MOSCOW (AP) _ Once again, fees paid to Russian officials for a book on privatization are raising controversy and suspicion of high-level corruption.

Parliament voted unanimously Thursday to ask the prosecutor general's office to investigate a publishing deal that paid $90,000 to each of seven co-authors, including major reformers in the government.

The authors include First Deputy Prime Minister Anatoly Chubais, the architect of Russian privatization, and Alfred Kokh, the government's former privatization chief who also is under investigation for a privatization book of his own.
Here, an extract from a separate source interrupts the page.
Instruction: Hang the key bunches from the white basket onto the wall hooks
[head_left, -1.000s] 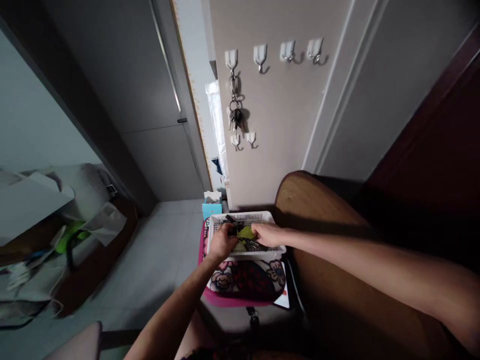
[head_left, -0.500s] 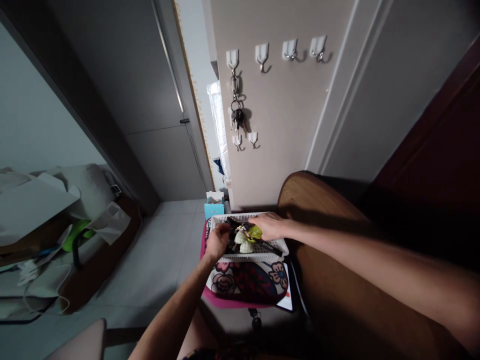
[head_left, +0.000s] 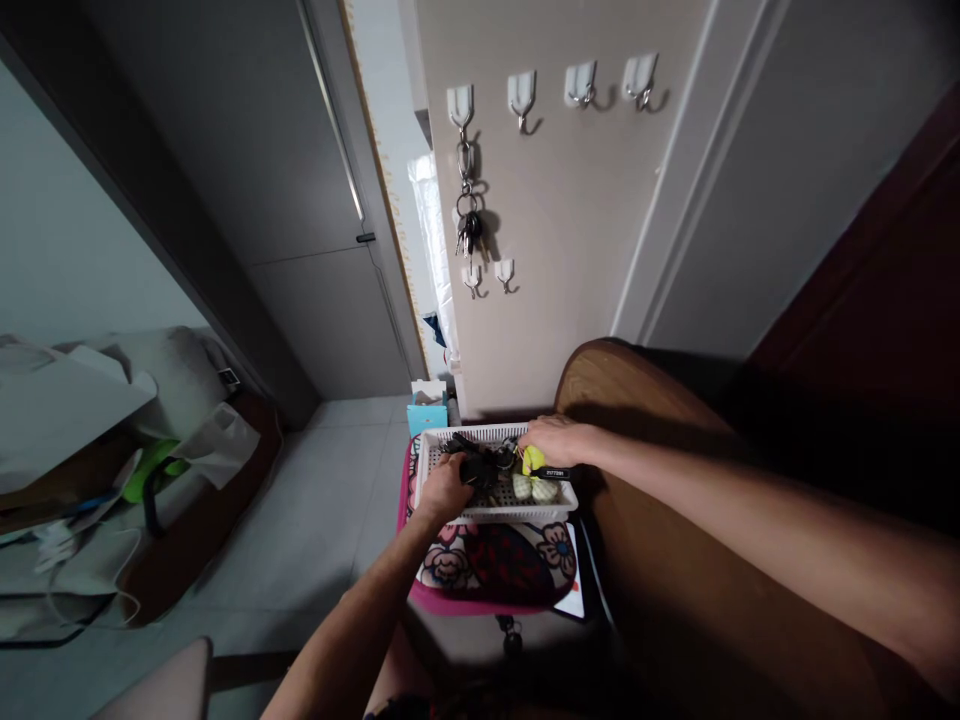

At issue is whether the men who have presided over the sale of prized state companies have received improper book fees through connections with a large commercial bank that has been a winning bidder in privatization sales.

Chubais defended the book deal and accused opposition lawmakers in the State Duma, parliament's lower house, of raising the issue in an attempt to derail discussion of the 1998 budget.

Chubais said the book, ``The History of Russian Privatization,'' has been written and that each of the authors has received $90,000. But each author, he said, was donating 95 percent of the fee to the Fund for Private Property Protection, a charity set up by reformers.

Both books, as yet unpublished, have been linked to Oneximbank, a Russian financial giant that won control over some of the country's largest companies when they were privatized.

The Moscow city prosecutor opened a criminal investigation Oct. 1 into a $100,000 payment to Kokh by a Swiss company connected to Oneximbank. No charges have been filed, and both Kokh and Oneximbank have denied any wrongdoing.

When Kokh was removed in August, President Boris Yeltsin criticized him for being too close to certain banks, a comment widely interpreted as a reference to Oneximbank.

Fees for the book by Chubais and other senior privatization officials were paid by the Russian publisher Segodnya-Press, which is partly owned by an Oneximbank affiliate.